## TASK TO CARRY OUT
Give the listing below again in full, exactly as written.

## SUPPLIED MATERIAL

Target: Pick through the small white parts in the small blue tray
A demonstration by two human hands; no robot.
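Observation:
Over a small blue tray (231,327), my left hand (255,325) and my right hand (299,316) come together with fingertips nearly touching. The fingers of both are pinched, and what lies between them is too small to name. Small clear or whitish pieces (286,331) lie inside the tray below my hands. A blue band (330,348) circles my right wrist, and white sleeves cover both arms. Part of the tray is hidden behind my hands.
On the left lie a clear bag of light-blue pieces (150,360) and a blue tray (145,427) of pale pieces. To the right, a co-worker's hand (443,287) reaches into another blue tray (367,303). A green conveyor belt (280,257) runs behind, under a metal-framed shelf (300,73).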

## ANSWER
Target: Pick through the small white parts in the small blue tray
A demonstration by two human hands; no robot.
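Observation:
Over a small blue tray (231,327), my left hand (255,325) and my right hand (299,316) come together with fingertips nearly touching. The fingers of both are pinched, and what lies between them is too small to name. Small clear or whitish pieces (286,331) lie inside the tray below my hands. A blue band (330,348) circles my right wrist, and white sleeves cover both arms. Part of the tray is hidden behind my hands.
On the left lie a clear bag of light-blue pieces (150,360) and a blue tray (145,427) of pale pieces. To the right, a co-worker's hand (443,287) reaches into another blue tray (367,303). A green conveyor belt (280,257) runs behind, under a metal-framed shelf (300,73).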

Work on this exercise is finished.